This year’s race will be the first to feature the 2018 universal aerokit, which has reduced overall downforce and caused drivers to brake and lift off in corners on ovals.

After the first week of testing for the Indy 500, AJ Foyt Racing’s Tony Kanaan admitted to being surprised by the acceleration onto the straights and how he had to “hang on” in the corners.

Andretti’s Alexander Rossi previously told Autosport during the first week of testing that the feel of the car was “weird”.

“You can definitely feel that there is less grip but that doesn’t really take confidence away from what you are doing,” he said.

“It’s weird, downforce has come off, but you don’t really notice it. The rear kind of slides a bit and you don’t know if that’s OK or not and I don’t know if that is just our set-up or not.”

Rossi and the IndyCar field had not conducted much in the way of traffic management or drafting during the first week of testing.
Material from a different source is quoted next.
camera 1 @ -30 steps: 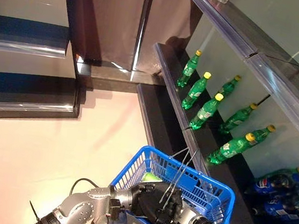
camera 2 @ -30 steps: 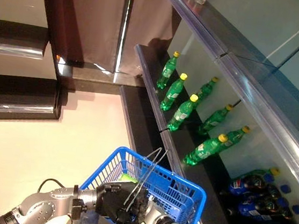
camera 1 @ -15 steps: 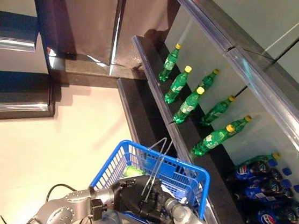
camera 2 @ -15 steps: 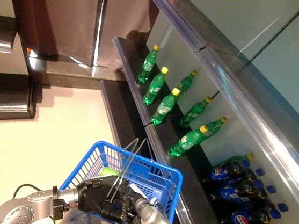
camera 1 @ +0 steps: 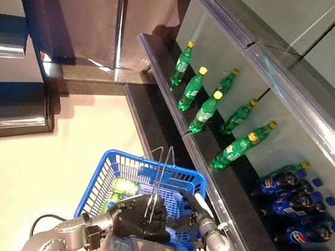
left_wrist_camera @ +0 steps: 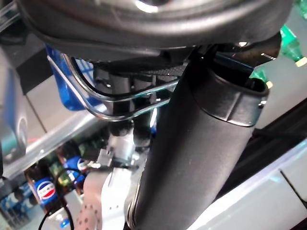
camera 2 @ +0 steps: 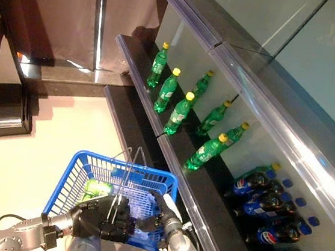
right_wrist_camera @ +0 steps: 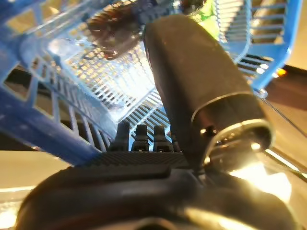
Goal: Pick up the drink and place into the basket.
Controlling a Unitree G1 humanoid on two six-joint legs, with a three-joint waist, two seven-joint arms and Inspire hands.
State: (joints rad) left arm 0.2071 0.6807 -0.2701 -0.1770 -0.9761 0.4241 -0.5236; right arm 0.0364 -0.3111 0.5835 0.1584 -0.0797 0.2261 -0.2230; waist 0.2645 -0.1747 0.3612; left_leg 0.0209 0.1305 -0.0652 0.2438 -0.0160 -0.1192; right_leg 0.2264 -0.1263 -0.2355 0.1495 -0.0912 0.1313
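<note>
The blue basket (camera 1: 129, 157) hangs raised in front of me, off the floor. My left hand (camera 1: 139, 217) is shut on its thin wire handles (camera 1: 160, 179); in the left wrist view its fingers curl round the wires (left_wrist_camera: 120, 101). A green drink (camera 1: 122, 186) lies inside the basket at its left side. My right hand (camera 1: 186, 207) reaches over the basket's right rim with relaxed fingers and holds nothing; the right wrist view shows its fingers (right_wrist_camera: 139, 136) over the basket's floor (right_wrist_camera: 103, 76).
A dark shelf (camera 1: 161, 70) runs along the right with green bottles with yellow caps (camera 1: 204, 111). Dark bottles with blue caps (camera 1: 286, 199) lie on the level below. The pale floor (camera 1: 42, 166) spreads to the left, with a dark counter base (camera 1: 11, 114) beyond.
The camera has shifted toward the shelf. My right hand has drawn back from beside the left hand to the basket's right rim. The green drink stays in the basket.
</note>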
That has changed in the second week of practice, and both Dixon and Andretti believe they now have insight into the challenge of overtaking with the new aerokit.
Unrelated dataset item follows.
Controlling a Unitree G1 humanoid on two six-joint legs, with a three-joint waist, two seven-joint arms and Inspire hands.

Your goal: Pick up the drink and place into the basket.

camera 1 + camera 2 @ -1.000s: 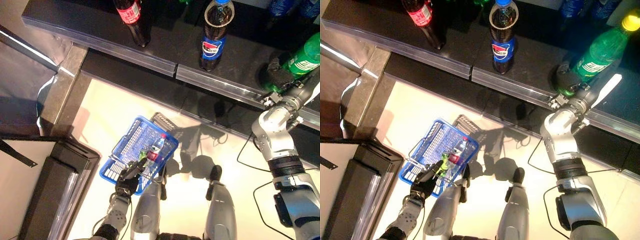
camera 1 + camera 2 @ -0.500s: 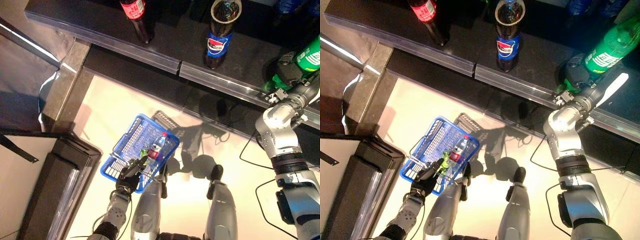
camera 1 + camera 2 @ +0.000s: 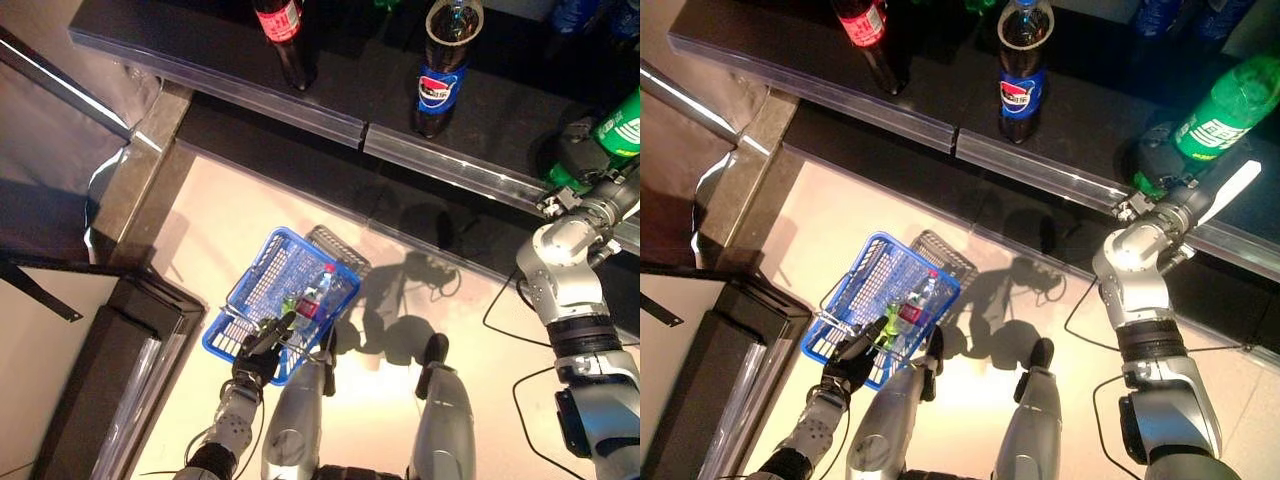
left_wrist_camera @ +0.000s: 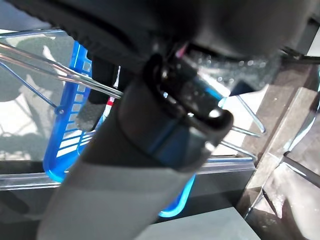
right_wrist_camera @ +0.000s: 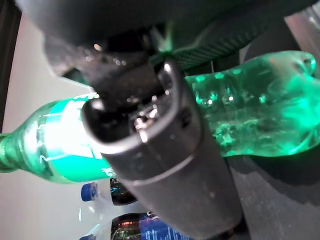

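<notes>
Dark shelving (image 3: 250,75) crosses the top of my left eye view above a pale floor (image 3: 210,230). On it stand a red-labelled cola bottle (image 3: 285,35) and a blue-labelled cola bottle (image 3: 442,70). My right hand (image 3: 580,150) is at the shelf's right end, against the base of the green drink bottle (image 3: 620,125). My left hand (image 3: 262,350) is low down at the near rim of the blue basket (image 3: 275,275). The basket holds a clear bottle with a red label (image 3: 312,298) and a small green bottle (image 3: 287,306).

Right eye view: same layout. The green drink bottle (image 3: 1225,105) stands tilted on the shelf, well apart from the basket (image 3: 875,275). A grey crate (image 3: 940,250) lies just beyond the basket.

Left wrist view: my fingers (image 4: 102,80) are curled over the basket's wire handle (image 4: 45,62).

Right wrist view: my thumb (image 5: 155,150) and fingers are wrapped round the green bottle (image 5: 240,117). Further bottles (image 5: 125,225) show behind.
</notes>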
“It’s tougher, [the race] will be more about track position,” said Andretti. “Scott and I were talking about this a little earlier.

“[But] I prefer it to be track position. Once you get to the front and you have a good car, you should be able to stay there instead of being a sitting duck.
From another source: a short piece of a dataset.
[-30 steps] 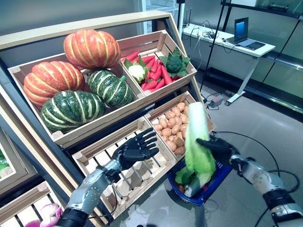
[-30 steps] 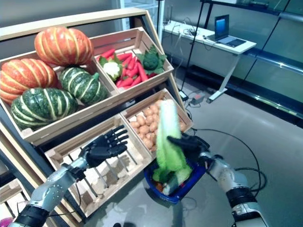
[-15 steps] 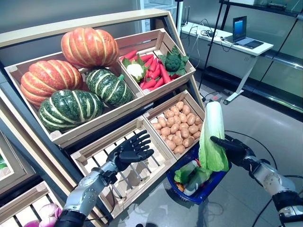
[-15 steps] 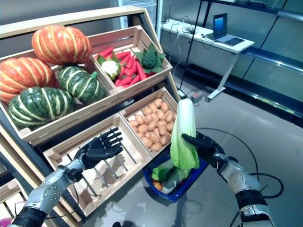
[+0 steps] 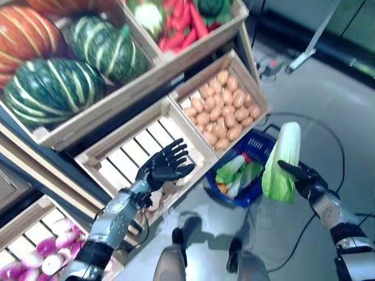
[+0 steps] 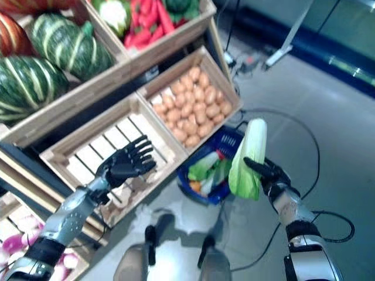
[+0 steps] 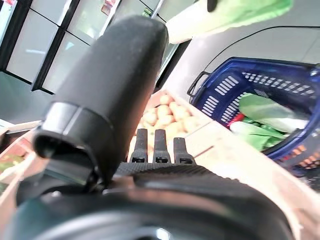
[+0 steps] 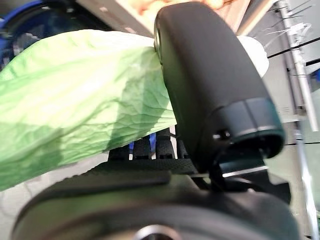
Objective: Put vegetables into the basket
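My right hand (image 5: 303,178) is shut on a long green and white napa cabbage (image 5: 282,161), held upright with its leafy end down, just right of the blue basket (image 5: 265,143). The right wrist view shows the cabbage (image 8: 85,110) pinched between thumb and fingers. The basket stands on the floor below the potato crate and holds leafy greens (image 5: 237,173) and something orange. My left hand (image 5: 164,167) hovers open, fingers spread, over the empty slatted crate (image 5: 137,153). The left wrist view shows the basket (image 7: 252,95) beyond the straight fingers.
A wooden stand holds crates: potatoes (image 5: 220,113), green striped pumpkins (image 5: 55,88), red peppers with cauliflower (image 5: 170,20). A lower crate at left holds purple and white turnips (image 5: 32,263). A black cable (image 5: 328,132) loops on the grey floor at right.
The camera has tilted down, shifting the whole scene up. My right hand has carried the cabbage further right, off the basket's right side. The left hand stays open over the empty crate.
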Available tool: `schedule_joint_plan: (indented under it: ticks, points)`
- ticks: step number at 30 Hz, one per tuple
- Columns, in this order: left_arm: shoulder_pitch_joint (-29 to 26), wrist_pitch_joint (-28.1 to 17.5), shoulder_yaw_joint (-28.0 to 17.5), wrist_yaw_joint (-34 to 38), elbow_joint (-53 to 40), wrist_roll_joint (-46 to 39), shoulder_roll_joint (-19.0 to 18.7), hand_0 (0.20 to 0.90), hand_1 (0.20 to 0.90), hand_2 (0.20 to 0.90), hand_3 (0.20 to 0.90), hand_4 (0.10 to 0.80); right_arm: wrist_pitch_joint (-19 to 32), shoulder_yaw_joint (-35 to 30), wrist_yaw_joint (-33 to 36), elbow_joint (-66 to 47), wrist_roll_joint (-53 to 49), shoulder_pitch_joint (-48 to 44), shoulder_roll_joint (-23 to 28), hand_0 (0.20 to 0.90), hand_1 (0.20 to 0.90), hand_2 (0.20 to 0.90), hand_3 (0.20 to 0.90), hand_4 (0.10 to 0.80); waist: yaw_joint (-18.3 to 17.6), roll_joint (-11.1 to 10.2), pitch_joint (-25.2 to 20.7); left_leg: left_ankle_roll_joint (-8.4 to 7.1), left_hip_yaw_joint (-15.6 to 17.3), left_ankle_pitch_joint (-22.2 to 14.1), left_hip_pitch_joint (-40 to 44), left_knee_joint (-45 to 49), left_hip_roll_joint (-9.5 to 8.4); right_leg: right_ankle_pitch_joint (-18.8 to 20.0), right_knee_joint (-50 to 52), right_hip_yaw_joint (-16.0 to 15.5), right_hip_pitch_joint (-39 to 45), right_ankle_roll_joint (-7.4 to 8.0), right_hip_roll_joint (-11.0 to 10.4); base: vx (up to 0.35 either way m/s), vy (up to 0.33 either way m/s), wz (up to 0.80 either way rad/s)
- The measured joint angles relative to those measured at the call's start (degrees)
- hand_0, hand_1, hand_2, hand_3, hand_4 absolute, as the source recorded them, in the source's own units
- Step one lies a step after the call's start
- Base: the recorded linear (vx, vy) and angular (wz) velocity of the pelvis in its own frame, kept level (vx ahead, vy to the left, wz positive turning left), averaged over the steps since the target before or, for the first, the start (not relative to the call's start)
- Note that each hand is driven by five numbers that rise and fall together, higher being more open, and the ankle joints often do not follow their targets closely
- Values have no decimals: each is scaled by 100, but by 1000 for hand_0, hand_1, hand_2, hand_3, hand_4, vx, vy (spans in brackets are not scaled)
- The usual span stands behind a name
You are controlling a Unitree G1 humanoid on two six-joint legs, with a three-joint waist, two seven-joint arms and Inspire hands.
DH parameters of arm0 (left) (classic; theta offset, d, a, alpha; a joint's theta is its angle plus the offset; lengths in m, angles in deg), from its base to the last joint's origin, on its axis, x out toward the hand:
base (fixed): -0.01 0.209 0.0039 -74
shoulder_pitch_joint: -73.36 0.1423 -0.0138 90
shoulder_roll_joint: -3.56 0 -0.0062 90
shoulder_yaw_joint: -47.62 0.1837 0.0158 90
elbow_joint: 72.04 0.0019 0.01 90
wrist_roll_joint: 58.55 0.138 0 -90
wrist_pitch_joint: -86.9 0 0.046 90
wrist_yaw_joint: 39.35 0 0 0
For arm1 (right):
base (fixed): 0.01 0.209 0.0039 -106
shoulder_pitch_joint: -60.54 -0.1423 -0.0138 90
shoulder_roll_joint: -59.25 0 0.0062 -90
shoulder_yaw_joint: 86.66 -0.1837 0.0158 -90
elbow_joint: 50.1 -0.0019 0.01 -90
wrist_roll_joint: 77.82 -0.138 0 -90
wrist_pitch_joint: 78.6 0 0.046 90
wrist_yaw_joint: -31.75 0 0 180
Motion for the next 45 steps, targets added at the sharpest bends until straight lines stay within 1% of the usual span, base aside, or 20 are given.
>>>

“However, if you’re third or back in line, it’s going to be very tough [to pass].

“It’s going to take discipline to wait for the guy ahead to have a go and have a big wash-out, and then you get him.”

Dixon agreed with Andretti but warned that it was only a first impression.

“It’s early days,” said Dixon. “I think we found some things that helped us, helped that issue specifically.

“The track temps are pretty high [on Wednesday afternoon]. That typically falls in that category [of making passing harder], too.

“But even if the guy gets a bit of a wash-out, but still has enough of a train in front of him, the acceleration [from the tow] is just insane.

“So it’s really hard to pass that guy even if he does make a little bit of a mistake, whereas momentum seemed to be a bit of a key last year.”